* Prompt *
In the material below, the required lines run from the one containing "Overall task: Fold" through the one containing "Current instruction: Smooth". Copy those lines exactly, ends included, and nothing else.

__________________________________________________

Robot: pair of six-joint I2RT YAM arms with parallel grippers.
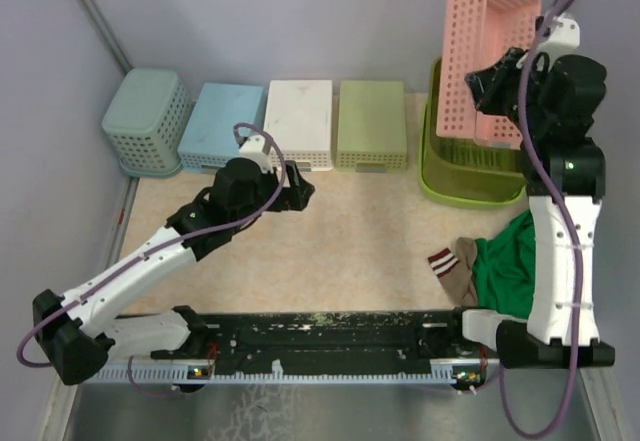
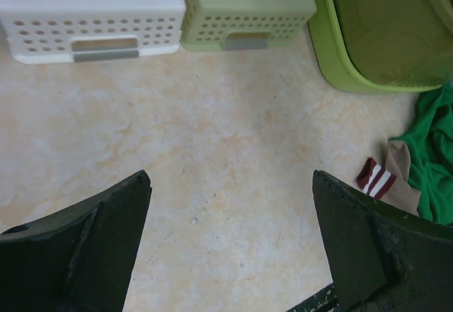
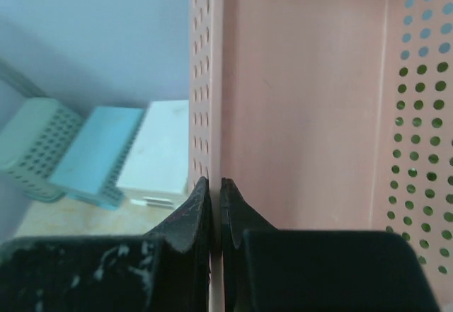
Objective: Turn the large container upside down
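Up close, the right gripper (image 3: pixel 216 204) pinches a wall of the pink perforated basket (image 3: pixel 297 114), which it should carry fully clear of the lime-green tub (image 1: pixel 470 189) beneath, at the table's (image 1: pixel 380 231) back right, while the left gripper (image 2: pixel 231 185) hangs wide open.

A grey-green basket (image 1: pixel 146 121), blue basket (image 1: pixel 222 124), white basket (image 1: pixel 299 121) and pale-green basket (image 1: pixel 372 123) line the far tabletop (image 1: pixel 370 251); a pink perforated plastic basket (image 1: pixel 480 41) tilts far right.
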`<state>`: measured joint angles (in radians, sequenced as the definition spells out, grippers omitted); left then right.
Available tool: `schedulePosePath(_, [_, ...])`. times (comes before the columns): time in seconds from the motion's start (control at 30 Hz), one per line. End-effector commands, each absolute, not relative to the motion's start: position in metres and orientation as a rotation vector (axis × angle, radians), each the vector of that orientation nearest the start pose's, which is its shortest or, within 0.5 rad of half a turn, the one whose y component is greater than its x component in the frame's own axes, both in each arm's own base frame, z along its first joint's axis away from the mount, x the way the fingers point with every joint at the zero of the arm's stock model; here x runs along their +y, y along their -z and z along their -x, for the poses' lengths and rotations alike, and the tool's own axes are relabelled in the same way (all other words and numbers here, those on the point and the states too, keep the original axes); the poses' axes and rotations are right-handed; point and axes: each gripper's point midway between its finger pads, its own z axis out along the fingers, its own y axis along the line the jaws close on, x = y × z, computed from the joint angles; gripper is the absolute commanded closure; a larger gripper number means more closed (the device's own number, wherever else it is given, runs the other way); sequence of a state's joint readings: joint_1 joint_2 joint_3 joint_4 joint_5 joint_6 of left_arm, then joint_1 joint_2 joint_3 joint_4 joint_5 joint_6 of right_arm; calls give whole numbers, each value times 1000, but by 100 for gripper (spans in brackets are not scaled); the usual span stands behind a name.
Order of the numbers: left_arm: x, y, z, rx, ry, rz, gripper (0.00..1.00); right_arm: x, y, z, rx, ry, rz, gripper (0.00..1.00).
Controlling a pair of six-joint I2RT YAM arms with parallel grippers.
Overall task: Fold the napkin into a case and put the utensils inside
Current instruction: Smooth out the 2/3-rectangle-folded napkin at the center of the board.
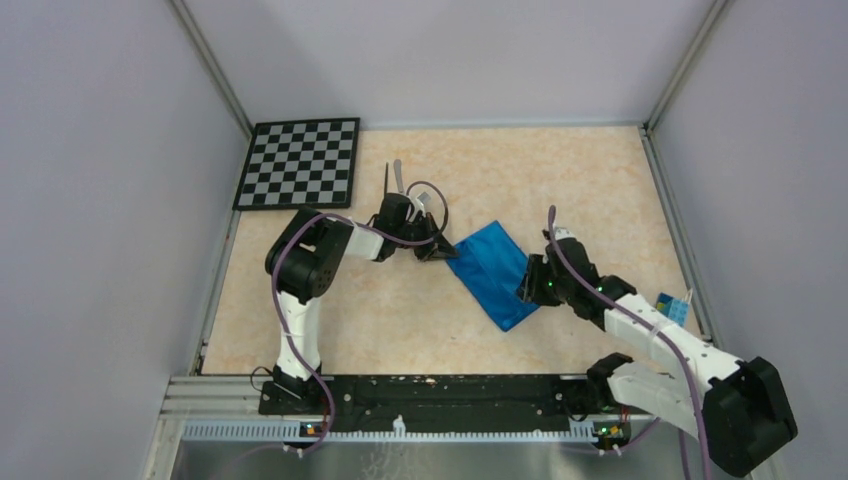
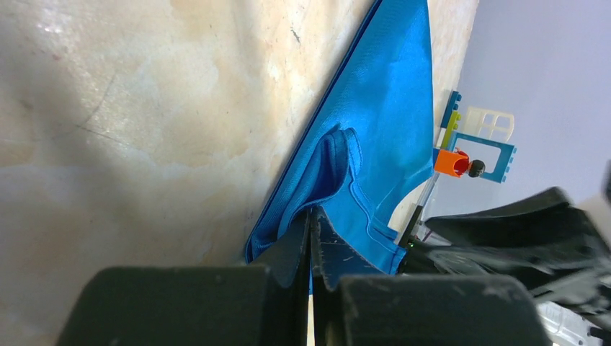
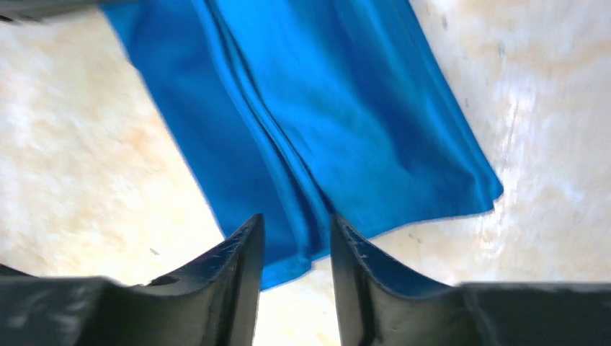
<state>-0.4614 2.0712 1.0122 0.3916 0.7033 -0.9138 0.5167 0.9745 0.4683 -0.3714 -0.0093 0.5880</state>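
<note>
On the mottled table (image 1: pixel 400 320), the blue napkin (image 1: pixel 492 268), folded to a long layered strip, lies stretched between the two arms. The left pincer (image 2: pixel 311 216) is pressed together on a raised hem at one end. The right pincer (image 3: pixel 295 227) stands apart, straddling the cloth's opposite corner. The fork (image 1: pixel 386 178) and knife (image 1: pixel 398 172) lie side by side just beyond the left pincer, clear of the cloth.

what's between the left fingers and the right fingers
Only the folded blue napkin, with the left fingers at one edge and the right fingers at the opposite edge; the top view shows it.
</note>
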Motion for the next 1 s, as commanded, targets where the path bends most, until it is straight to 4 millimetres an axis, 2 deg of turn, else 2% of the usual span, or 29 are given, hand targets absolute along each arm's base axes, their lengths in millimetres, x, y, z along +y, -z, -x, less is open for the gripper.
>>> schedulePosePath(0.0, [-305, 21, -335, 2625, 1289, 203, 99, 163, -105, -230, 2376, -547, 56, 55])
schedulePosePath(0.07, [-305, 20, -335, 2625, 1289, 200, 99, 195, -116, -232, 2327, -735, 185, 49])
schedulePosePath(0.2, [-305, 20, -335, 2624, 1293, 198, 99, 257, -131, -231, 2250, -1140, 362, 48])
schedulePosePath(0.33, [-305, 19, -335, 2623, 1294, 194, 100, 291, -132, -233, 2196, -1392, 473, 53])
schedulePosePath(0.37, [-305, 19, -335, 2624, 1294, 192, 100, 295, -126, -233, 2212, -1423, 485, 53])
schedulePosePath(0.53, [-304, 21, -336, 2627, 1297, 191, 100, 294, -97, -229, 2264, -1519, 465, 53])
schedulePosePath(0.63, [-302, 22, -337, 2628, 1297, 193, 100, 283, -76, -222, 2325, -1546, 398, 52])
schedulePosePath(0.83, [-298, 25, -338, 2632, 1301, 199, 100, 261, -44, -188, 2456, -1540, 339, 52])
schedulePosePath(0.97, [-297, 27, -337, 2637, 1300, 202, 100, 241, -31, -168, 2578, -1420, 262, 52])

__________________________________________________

* Exercise result *
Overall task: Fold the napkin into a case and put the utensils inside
Current instruction: Smooth out the 2/3-rectangle-folded napkin at the center of the board.

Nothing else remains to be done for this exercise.